[edit]
Explainable Medical Image Segmentation via Attention-Gated Fusion of Vision Transformers and U-Nets
Proceedings of the The 39th Canadian Conference on Artificial Intelligence, PMLR 318:272-283, 2026.
Abstract
Medical image segmentation is essential for assisting medical professionals in locating anomalies in images. The lack of explainability in current medical image segmentation frameworks demonstrates a gap in assisting clinicians in understanding how segmentation decisions are made, towards identifying the segmentation target. In this paper, we present a framework that offers an improved approach for assisting medical professionals in locating anomalies while providing visual explanations in the form of heatmaps of the target.

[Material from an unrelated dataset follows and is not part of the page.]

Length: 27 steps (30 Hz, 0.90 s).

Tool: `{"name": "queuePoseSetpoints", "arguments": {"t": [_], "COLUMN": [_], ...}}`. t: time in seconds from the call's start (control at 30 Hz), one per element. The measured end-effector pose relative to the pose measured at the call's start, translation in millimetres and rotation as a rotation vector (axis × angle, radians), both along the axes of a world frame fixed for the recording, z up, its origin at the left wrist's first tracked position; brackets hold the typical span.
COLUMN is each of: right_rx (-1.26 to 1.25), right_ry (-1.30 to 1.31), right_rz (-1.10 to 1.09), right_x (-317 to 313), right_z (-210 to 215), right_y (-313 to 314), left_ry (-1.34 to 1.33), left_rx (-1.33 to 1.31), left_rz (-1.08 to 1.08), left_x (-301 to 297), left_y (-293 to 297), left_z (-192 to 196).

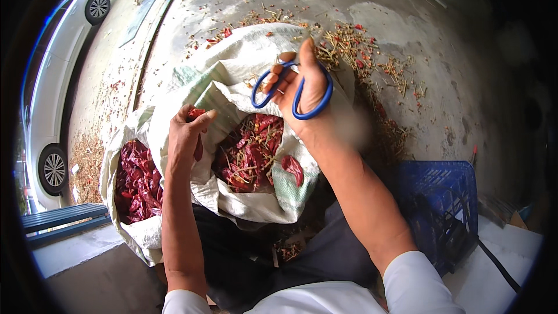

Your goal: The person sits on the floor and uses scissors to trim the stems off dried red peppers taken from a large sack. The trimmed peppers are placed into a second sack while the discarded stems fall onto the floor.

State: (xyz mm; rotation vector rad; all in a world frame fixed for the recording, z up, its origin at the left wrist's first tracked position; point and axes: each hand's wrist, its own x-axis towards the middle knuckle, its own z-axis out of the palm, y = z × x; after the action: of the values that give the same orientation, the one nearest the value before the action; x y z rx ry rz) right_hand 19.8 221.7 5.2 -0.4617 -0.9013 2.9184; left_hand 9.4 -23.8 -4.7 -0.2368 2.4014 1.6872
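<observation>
My left hand (pixel 185 131) is closed around dried red chili peppers (pixel 197 114), above the left side of a white woven sack (pixel 229 202). Inside that sack lies a heap of dried chilies with stems (pixel 250 160), and one single chili (pixel 292 170) rests on its right fold. Over the sack's far right part, my right hand (pixel 308 84) holds a pair of scissors (pixel 329 96) by its blue looped handles; the blades are hard to make out. To the left stands a second white sack (pixel 109 183), holding stemless-looking red chilies (pixel 138 180).
Cut stems and chili bits (pixel 349 46) litter the concrete floor (pixel 401 29) beyond and right of the sacks. A blue plastic crate (pixel 439 168) stands at my right. A white car (pixel 55 90) is parked at far left, near a blue rail (pixel 64 219).
</observation>
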Motion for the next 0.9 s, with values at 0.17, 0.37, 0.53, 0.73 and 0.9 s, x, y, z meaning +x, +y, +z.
{"name": "queuePoseSetpoints", "arguments": {"t": [0.17,0.37,0.53,0.73,0.9], "right_rx": [0.073,0.017,0.143,0.77,1.233], "right_ry": [0.084,0.038,0.021,0.051,0.128], "right_rz": [0.201,0.195,0.207,0.349,0.352], "right_x": [9.4,9.4,10.5,15.9,25.2], "right_z": [5.0,-0.4,-0.8,-5.9,-7.2], "right_y": [-4.8,-2.7,-1.5,-15.3,-28.9], "left_ry": [-0.104,-0.018,0.085,-0.065,-0.04], "left_rx": [-0.468,-1.046,-0.766,-0.033,0.534], "left_rz": [-0.378,-0.81,-0.579,-0.163,-0.009], "left_x": [-2.4,7.0,4.1,11.9,9.1], "left_y": [19.3,17.6,18.7,8.3,0.2], "left_z": [-39.0,-113.9,-52.0,16.1,23.7]}}
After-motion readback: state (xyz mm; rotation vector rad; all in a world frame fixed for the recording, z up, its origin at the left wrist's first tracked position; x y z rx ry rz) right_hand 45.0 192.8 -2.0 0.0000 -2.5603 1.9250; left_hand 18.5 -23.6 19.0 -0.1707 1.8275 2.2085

We propose a dual encoder architecture using a U-Net encoder and Vision Transformer to perform accurate segmentation. We employ an attention fusion mechanism to fuse both encoder embeddings and generate an explainability heatmap that offers improved results for highlighting important features. We include discussion that reflects on the ways in which our approach advances the state of the art for medical decision making, in comparison with other current research, elaborating as well as on how the approach can be of value for distinct healthcare concerns. While our current results focus on how our dual encoder approach yields significant benefit, we also briefly discuss how to integrate textual explanations alongside, as a valued step forward for future work. Keywords: Explainable AI, Medical Applications of AI, Computer Vision Segmentation, AI for Social Good, Transformers, Attention.